Bibliothèque et musée: le profil type du visiteur décrypté à Genève

La Ville de Genève enquête pour connaître de manière approfondie les publics de la culture. Cette démarche menée en 2013 dans les musées et bibliothèques municipales sera ensuite étendue à l'ensemble des activités culturelles ainsi qu'au domaine du sport.

"Nous disposons des chiffres bruts de fréquentation des musées, mais pas de connaissances fines sur le public. Ce travail vise à le connaître qualitativement, à comprendre ses motivations", a expliqué jeudi devant la presse Sami Kanaan, magistrat en charge du Département de la culture et des sports (DCS) à la Ville de Genève.

"Ce travail nous permettra également d'avoir un outil d'aide à la décision pour faire évoluer l'accueil, fidéliser le public, séduire de nouveaux visiteurs. Il servira également au bon usage des deniers publics. En Suisse, nous sommes la première collectivité publique à le faire à cette échelle", a ajouté le conseiller administratif.

Test sur trois musées et les BM
Considéré comme une priorité par le magistrat, le travail d'enquête a été lancé pour la première fois en 2013. La méthodologie a été testée sur trois musées du DCS (Ariana, Musée d'art et d'histoire et Muséum d'histoire naturelle) ainsi que sur le réseau des Bibliothèques municipales (BM).
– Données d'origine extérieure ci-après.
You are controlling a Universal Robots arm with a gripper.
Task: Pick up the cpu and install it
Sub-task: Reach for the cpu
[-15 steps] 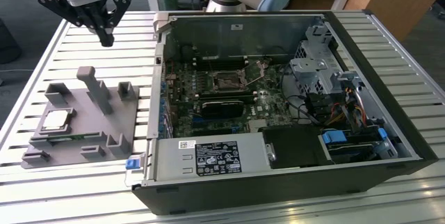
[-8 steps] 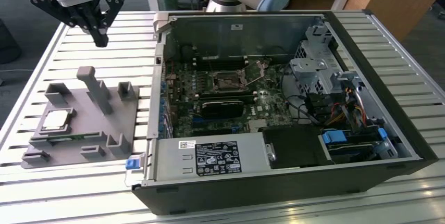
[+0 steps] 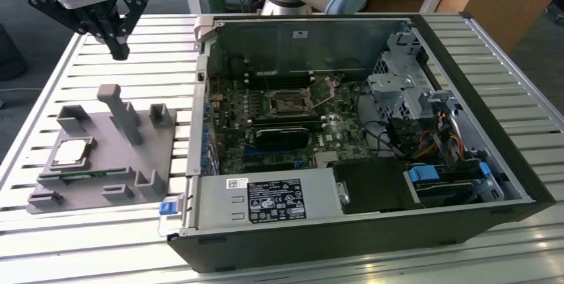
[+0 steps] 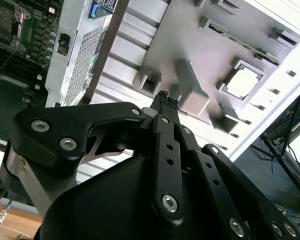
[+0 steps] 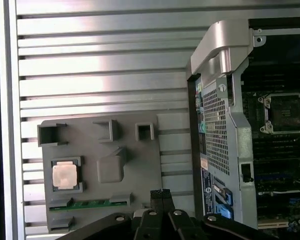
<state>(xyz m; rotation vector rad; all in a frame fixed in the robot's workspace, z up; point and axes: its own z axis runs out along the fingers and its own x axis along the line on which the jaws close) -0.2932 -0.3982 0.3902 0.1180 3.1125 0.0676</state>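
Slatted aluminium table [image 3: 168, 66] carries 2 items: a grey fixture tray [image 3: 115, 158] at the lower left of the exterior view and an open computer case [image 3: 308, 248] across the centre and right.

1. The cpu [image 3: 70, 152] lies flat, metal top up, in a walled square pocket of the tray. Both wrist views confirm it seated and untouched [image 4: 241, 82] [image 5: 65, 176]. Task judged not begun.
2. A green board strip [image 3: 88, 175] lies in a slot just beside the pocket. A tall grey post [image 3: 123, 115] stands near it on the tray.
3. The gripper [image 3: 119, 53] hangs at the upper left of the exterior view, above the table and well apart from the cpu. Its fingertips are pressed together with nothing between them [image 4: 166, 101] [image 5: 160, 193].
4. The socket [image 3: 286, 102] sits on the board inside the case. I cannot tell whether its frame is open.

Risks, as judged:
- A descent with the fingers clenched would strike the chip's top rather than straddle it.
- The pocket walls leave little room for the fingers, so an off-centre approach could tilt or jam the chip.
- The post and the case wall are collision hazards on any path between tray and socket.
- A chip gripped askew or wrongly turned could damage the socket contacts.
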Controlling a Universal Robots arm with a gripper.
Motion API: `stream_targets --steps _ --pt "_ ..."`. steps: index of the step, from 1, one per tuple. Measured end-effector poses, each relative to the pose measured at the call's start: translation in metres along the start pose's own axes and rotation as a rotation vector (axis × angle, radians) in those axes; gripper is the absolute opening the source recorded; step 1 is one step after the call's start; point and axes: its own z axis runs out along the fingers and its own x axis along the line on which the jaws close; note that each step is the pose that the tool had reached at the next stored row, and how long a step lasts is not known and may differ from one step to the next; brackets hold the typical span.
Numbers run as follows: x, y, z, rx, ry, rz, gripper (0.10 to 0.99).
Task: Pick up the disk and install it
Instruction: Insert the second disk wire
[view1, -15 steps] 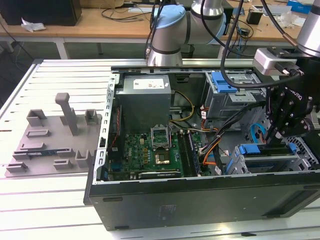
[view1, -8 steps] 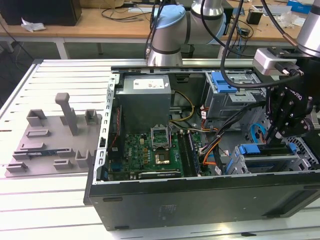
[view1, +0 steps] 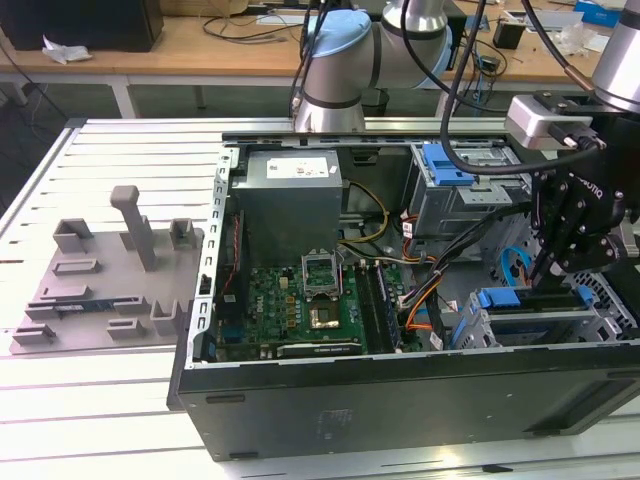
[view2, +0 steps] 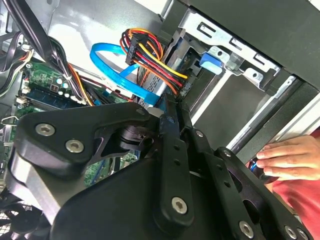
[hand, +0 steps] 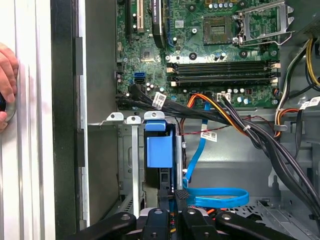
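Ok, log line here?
tool at grey metal drive cage | silver-grey hard drive, blue side rails, in cage slot | person's hand beside case

The arm (view1: 345, 60) is built from rounded silver-grey joint housings, one capped in pale blue. Black cables (view1: 470, 75) are looped along it toward a light grey box-shaped wrist camera (view1: 545, 120). Below that, the hand (view1: 575, 235) is formed of matte black linkage plates, marked with small white lettering. In the second wrist view, the same black links (view2: 165, 165) are seen fastened with round silver screws (view2: 45, 129) set in recessed holes.
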Motion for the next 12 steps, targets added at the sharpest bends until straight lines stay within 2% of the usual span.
stream_targets --steps 9,12 --pt "0.0005 0.0 0.0 0.0 -0.0001 0.0 0.161" --pt "0.0008 0.0 -0.0021 0.0 -0.0002 0.0 0.161"
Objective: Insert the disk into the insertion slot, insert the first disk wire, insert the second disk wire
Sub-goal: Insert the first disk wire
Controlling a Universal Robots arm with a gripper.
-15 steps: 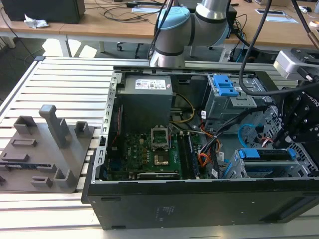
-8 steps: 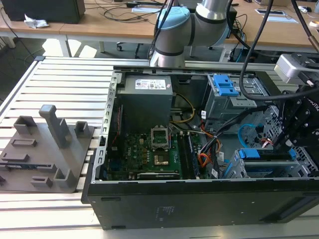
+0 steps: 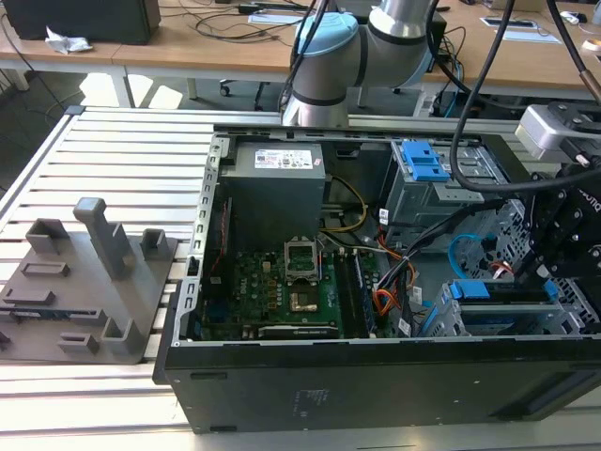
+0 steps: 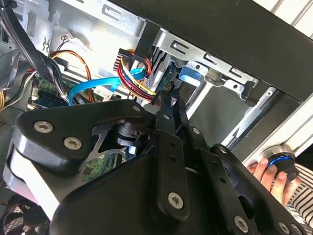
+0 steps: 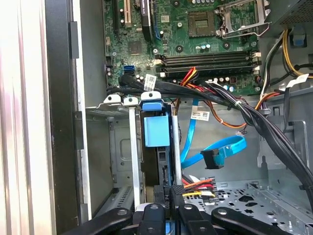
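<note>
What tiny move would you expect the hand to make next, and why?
Probably a gentle push toward the disk: the hand sits at the disk's end in the insertion slot, the red-and-yellow wire bundle right beside it, while the second disk wire hangs with its plug free.

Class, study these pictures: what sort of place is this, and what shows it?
Probably a robotics lab or workshop: a robot arm reaches into an open computer case on a slatted metal bench, with cable-strewn wooden desks behind.
</note>
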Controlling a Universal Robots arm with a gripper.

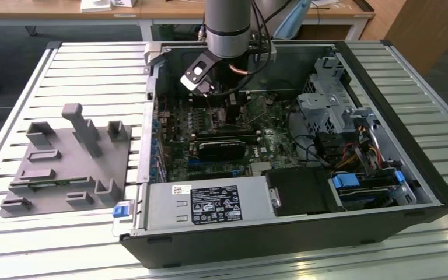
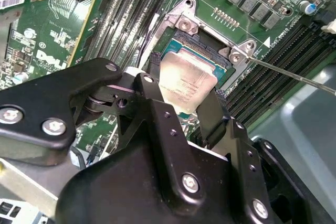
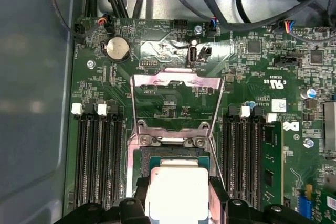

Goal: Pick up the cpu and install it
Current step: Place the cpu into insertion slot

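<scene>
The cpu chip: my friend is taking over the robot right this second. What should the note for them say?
Gripper: shut on the cpu, with fingers on two opposite edges.
Where: the cpu hangs over the open socket on the motherboard, inside the computer case. The socket's metal load plate is flipped up.
Done: the cpu is picked up and at the socket.
Left: the cpu is not yet released and the load plate is not closed. It cannot be told whether the cpu touches the socket.
</scene>
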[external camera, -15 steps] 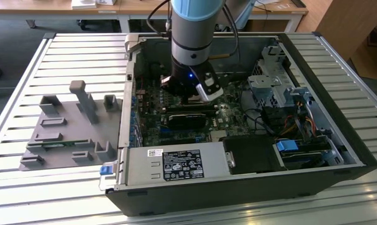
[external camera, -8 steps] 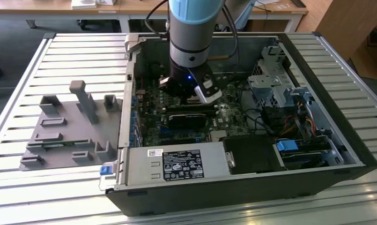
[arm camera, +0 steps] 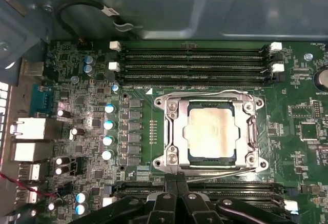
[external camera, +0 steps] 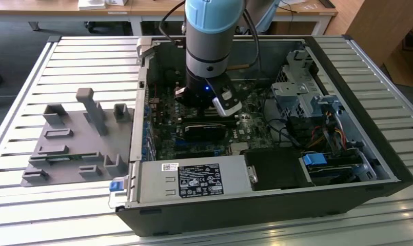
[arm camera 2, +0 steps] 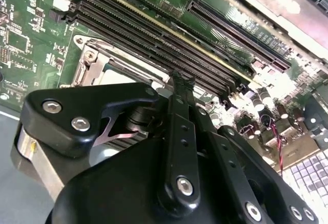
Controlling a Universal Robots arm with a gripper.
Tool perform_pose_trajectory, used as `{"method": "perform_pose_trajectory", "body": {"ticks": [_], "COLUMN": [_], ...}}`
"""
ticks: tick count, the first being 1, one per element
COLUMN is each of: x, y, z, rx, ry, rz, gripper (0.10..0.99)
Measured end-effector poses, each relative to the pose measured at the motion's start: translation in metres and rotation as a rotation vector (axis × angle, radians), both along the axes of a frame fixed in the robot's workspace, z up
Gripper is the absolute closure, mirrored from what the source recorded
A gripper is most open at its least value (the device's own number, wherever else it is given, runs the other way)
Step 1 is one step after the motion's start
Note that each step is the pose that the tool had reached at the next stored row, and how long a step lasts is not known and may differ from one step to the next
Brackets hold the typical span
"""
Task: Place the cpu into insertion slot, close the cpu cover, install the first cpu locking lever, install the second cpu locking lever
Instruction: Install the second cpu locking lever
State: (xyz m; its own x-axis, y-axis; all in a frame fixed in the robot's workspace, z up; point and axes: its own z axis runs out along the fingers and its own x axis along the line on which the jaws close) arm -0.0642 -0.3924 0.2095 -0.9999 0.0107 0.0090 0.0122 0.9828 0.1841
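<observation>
Right now I'm low over the motherboard, my tips at the socket's edge.

My gripper (arm camera: 177,180) looks pressed together, pinching nothing I can make out, with its tips just at the socket's near rim, where a thin wire locking lever (arm camera: 220,169) runs along that edge. Ahead of my tips lies the cpu (arm camera: 211,130), flat in the insertion slot (arm camera: 174,131), its dull metal top showing through the window of the cpu cover (arm camera: 251,134), which appears to be down around it. A second lever (arm camera: 205,95) runs along the far rim, parallel to the first. Both levers' long axes lie crosswise to my tips. In the exterior view my arm (external camera: 212,36) stands upright inside the open computer case (external camera: 370,128).
</observation>
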Motion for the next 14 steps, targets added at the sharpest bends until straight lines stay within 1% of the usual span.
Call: {"method": "perform_pose_trajectory", "body": {"ticks": [6,10,14], "x": [-0.0009,-0.0021,-0.0036], "y": [-0.0005,-0.0031,-0.0055], "z": [-0.0045,-0.0057,-0.0064], "rx": [0.003,0.007,0.017], "ry": [0.0000,0.0001,0.0001], "rz": [0.000,0.000,0.000], "gripper": [0.980,0.980,0.980]}}
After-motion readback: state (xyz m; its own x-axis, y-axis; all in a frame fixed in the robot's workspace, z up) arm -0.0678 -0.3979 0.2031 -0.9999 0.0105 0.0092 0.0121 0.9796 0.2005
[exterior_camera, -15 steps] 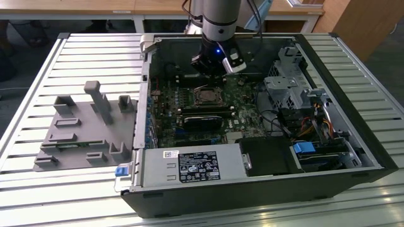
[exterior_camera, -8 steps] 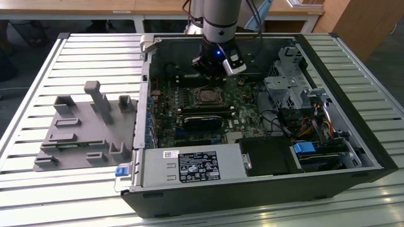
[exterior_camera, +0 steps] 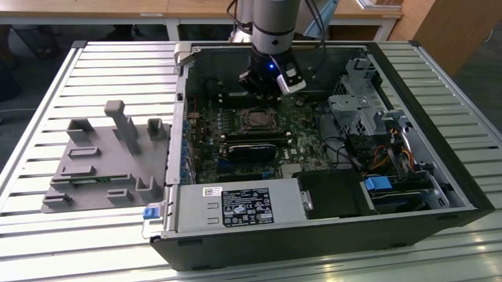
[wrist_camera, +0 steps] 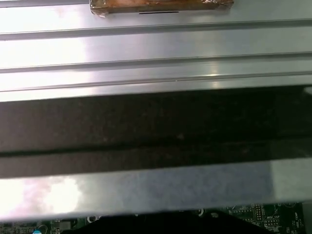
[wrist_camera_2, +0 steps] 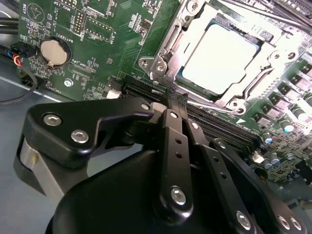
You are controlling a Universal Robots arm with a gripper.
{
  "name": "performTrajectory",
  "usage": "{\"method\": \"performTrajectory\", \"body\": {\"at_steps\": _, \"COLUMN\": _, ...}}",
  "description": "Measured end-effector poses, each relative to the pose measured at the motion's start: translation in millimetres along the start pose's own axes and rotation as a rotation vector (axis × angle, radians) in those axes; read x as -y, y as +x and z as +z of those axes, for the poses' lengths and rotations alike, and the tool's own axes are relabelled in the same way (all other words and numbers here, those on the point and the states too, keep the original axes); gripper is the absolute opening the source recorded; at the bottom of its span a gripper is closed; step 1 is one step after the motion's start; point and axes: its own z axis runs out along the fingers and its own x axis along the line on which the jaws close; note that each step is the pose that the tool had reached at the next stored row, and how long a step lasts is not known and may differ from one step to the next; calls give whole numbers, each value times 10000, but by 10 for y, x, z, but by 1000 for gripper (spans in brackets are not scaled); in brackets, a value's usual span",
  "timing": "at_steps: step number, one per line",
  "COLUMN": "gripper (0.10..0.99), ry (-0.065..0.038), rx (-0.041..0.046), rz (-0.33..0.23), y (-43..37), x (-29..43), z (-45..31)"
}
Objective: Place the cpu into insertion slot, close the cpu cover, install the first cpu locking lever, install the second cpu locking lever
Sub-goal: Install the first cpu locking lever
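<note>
Looks like step 1 is done: the cpu sits in the insertion slot, cpu cover down around it. The gripper hovers nearby, jaws pressed together, empty. Lever work probably needs careful hooking.

A grey holder block sits on my slatted tabletop, beside the open computer case with its labelled power supply.
</note>
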Motion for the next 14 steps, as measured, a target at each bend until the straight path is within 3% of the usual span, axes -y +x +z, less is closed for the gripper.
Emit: {"method": "performTrajectory", "body": {"at_steps": 14, "gripper": 106, "ry": 324, "rx": 24, "rz": -9, "y": 1, "x": 9, "z": 69}}
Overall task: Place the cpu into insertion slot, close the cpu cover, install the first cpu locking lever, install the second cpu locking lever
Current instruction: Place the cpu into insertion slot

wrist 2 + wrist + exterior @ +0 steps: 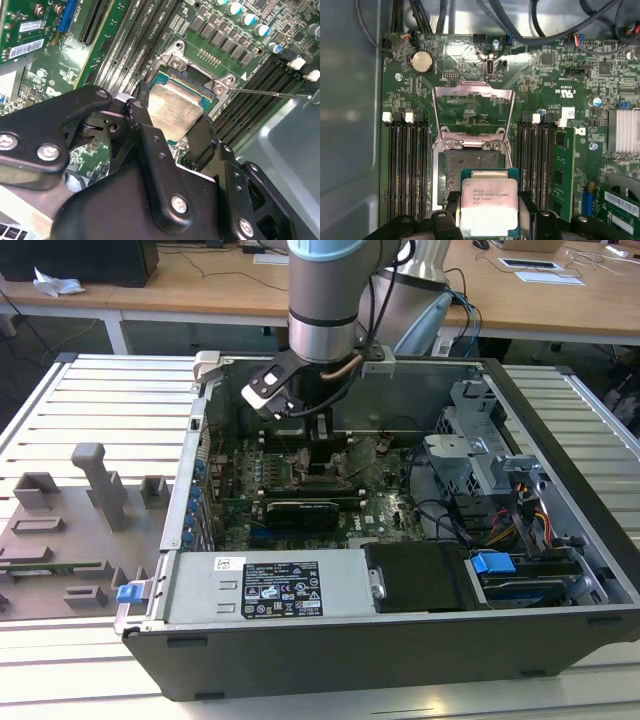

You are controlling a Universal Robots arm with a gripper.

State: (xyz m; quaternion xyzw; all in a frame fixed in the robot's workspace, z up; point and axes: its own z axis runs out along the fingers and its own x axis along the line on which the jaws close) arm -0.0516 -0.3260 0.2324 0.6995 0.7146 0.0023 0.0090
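Note:
The cpu [487, 202], a silver-grey square chip on a green carrier, is pinched at two opposite edges between black fingers [525, 206]. My gripper [488, 210] is shut on it. The chip hangs over the near part of the insertion slot [470, 162], whose dark contact field shows beyond it. The second wrist view has the cpu [175, 107] just off the socket frame [192, 70], with my gripper [172, 120] around it. The cpu cover [472, 107], a silvery frame with an open window, stands swung open past the slot. A thin locking lever [270, 92] sticks out sideways. In the exterior view my gripper [320, 440] is low inside the computer case.
Memory slots [405, 165] flank the socket on both sides, and a finned heatsink [625, 130] is nearby. Cables [440, 510] and a drive cage [480, 450] fill the case's right in the exterior view. The power supply [265, 590] lies in front; a grey fixture plate [70, 530] lies at the exterior view's left.

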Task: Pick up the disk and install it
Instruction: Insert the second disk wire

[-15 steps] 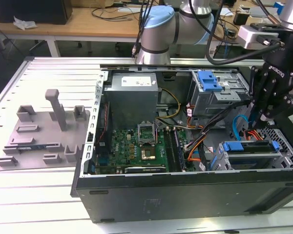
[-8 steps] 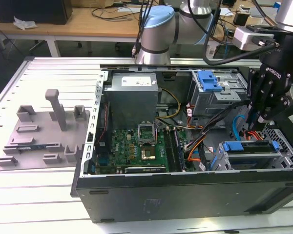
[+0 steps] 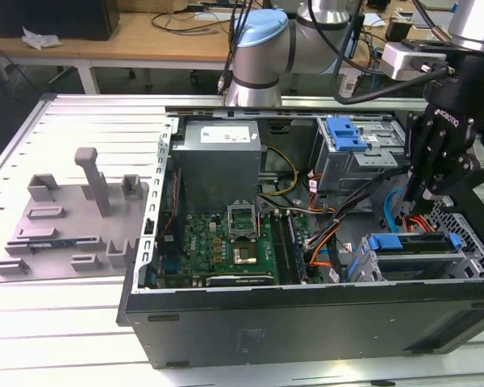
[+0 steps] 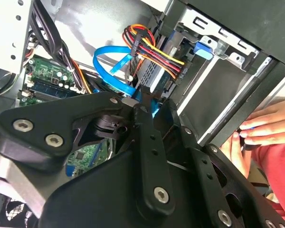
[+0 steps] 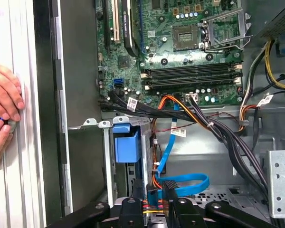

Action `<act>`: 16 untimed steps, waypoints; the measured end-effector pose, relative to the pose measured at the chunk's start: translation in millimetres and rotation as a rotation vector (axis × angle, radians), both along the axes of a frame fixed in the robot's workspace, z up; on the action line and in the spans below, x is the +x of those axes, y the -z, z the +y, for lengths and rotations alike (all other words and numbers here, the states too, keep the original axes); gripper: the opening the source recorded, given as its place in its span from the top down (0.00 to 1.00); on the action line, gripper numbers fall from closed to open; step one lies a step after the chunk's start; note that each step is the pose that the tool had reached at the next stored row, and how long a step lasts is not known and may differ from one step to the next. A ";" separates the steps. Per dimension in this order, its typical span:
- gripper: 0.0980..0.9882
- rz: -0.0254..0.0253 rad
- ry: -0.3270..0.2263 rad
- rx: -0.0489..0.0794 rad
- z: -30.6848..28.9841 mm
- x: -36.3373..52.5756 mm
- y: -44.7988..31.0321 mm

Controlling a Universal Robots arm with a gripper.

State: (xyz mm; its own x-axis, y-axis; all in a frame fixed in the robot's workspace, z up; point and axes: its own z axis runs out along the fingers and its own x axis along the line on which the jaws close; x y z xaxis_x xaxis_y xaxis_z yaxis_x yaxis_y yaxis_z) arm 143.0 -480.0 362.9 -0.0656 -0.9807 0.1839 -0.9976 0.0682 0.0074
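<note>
We cannot tell our black claw's grip; it dips inside the open grey computer case, beside the blue-edged silver disk seated in its bay.

The gripper hangs inside the open computer case, close to the drive cage. Cable bundles and a blue ribbon cable crowd the passage around it. A person's hand rests outside the case wall.
</note>
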 end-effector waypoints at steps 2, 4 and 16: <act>0.78 0.0000 0.000 -0.001 0.1 0.0 0.0; 0.93 0.0000 0.000 -0.001 0.1 0.0 0.0; 0.93 0.0000 0.000 0.011 -13.3 0.0 0.0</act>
State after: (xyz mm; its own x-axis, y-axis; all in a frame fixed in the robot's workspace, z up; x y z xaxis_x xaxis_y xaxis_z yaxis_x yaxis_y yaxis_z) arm 143.0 -493.3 362.9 -0.0656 -0.9827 0.1735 -0.9976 0.0680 0.0082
Dans les musées, quelque 200'000 personnes ont répondu à un questionnaire restreint de trois questions basiques et 3000 à une enquête comportant 33 questions. Dans les bibliothèques, ils ont été 1100, respectivement 35'000 à être interrogés.

Tendances surprenantes
L'enquête a réservé quelques surprises, a relevé Isabelle Naef, directrice de l'Ariana. "On pensait que le musée de la vaisselle et de la petite tasse à thé était plutôt fréquenté par des personnes âgées. Pas du tout: notre premier public est constitué par les 21 à 30 ans".

Autre source d'étonnement: la quasi-absence de public scolaire. "Nous allons essayer de créer des relais avec les enseignants", a indiqué Mme Naef.

L'enquête donne ainsi des pistes d'amélioration. Le musée a d'ores et déjà développé un petit coin famille, installé des tables tactiles, refondu le site web et assuré une présence sur les réseaux sociaux. Il va également installer une boutique, dont l'absence a été fortement déplorée par les personnes sondées.

Avec plus de 70% de visiteurs étrangers et les Chinois au deuxième rang, le Musée va également réfléchir à la difficile question de la langue.

Pratique sociable
De manière plus générale, les musées de Genève agissent comme des acteurs régionaux et internationaux en attirant des habitants d'autres cantons et des pays étrangers. Le public est composé pour les trois quarts de personnes ayant une formation tertiaire. Pour le conseiller administratif, cela montre qu'il faut encore travailler à la démocratisation de ces institutions.

Les enquêteurs ont également constaté que la visite des musées est une pratique de sociabilité: 80% des personnes interrogées s'y rendent accompagnées.

Lieu pour soi
La tendance est à l'inverse dans les bibliothèques municipales (BM), considérées comme un lieu pour soi: 91% des sondés s'y rendent seuls. Question fréquentation, 40% des usagers résident hors de la ville de Genève quand bien même il s'agit d'une institution de proximité, a constaté leur directrice Véronique Pürro.

Si 75% du public vient pour emprunter des documents, certains viennent aussi pour consulter des journaux ou simplement pour être au chaud sans n'avoir rien à payer, a-t-elle poursuivi. Parmi les points à améliorer dans les BM, les personnes interrogées ont notamment cité le wifi.

Elargissement
Ce n'est pas un "one shot", a souligné M. Kanaan. L'exercice se poursuivra sur la durée. Il sera élargi à d'autres institutions culturelles (Conservatoire, jardin botanique et Musée d'ethnographie notamment) mais aussi aux arts de la scène et aux activités sportives.